Let’s start with this…this is not the best title. I really don’t like the word "brainstorming." It means a group of people getting together to generate a lot of deas for the solution of a problem. In 1953 Alex Faickney Osborn popularized the method in his book called Applied Imagination, he proposed that groups could double their creative output with brainstorming. Fully the book title is called Applied Imagination, which is very appropriate, and the trick is on the “Applied” part.
The authors of BRAINSTEERING by Kevin P. Coyne and Shawn T. Coyne pointed out the problem with brainstorming today is a bunch of people selected (for technical or political reasons) and put together in a room and an external moderator asking people to think outside the box. Traditional brainstorming is fast, furious, and ultimately shallow which I am in full agreement. By taking a more well planned approach can get better outcome from their ideas/solutions generating workshops investments.

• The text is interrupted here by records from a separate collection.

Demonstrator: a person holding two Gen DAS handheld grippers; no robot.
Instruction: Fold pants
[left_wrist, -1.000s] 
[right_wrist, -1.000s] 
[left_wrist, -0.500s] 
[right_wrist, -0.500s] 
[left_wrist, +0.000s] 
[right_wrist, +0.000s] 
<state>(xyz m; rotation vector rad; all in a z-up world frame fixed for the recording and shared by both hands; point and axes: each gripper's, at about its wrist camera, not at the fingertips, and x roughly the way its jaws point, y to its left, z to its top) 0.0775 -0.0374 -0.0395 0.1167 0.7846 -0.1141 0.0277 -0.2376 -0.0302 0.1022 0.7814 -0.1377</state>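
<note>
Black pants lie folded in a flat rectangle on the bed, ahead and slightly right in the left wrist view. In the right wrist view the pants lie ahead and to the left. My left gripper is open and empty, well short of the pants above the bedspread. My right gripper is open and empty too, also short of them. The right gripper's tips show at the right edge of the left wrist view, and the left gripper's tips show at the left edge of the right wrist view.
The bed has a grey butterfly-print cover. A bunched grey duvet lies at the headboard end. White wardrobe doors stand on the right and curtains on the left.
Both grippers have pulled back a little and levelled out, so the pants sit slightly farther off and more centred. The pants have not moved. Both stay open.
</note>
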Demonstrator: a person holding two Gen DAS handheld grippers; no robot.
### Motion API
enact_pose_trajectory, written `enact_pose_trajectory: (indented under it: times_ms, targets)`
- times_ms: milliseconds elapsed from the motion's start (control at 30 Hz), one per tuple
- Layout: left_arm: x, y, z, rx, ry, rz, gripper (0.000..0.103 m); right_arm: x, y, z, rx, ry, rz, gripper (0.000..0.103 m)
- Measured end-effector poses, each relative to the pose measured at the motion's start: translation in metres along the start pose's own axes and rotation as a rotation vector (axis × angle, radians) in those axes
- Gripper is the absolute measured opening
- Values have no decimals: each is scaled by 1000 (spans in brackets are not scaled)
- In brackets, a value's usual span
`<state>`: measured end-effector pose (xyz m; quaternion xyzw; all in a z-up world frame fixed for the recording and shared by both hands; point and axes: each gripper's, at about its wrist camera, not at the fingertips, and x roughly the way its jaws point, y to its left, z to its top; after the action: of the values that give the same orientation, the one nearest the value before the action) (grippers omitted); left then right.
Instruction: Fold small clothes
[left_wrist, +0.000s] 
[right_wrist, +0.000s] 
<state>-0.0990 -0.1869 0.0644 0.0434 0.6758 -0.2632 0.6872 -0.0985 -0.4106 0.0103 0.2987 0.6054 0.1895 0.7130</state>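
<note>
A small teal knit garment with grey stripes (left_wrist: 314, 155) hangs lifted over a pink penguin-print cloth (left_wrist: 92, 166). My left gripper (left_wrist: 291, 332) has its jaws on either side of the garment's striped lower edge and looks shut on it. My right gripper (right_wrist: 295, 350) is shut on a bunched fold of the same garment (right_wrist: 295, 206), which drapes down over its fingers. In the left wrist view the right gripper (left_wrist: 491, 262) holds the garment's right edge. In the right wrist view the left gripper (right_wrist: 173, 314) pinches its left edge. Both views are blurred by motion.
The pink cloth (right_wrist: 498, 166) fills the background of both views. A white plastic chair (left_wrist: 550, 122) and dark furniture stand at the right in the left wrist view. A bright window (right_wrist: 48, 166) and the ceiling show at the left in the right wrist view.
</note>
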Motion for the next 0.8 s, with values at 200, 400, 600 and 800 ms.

I’ve seen how many moderators have no ideas of how large organization functions or any training on advanced group problem solving techniques, design thinking concepts and tools or system thinking or sense-making, and that’s usually a recipe for failure.
The McKinsey Quarterly article “Seven steps to better brainstorming,” taken from the author’s new book BRAINSTEERING, attempts to address some of these issues. They called it “Brainsteering,” it may be another buzzword but anything is better than brainstorming. Here are their key recommendations from the authors and I’ve added my comments for readers’ considerations:
- Know Your Organization’s Decision-Making Criteria - Managers hoping to spark creative thinking in their teams should therefore start by understanding (and in some cases shaping) the real criteria the company will use to make decisions about the resulting ideas. Are there any absolute restrictions or limitations, for example?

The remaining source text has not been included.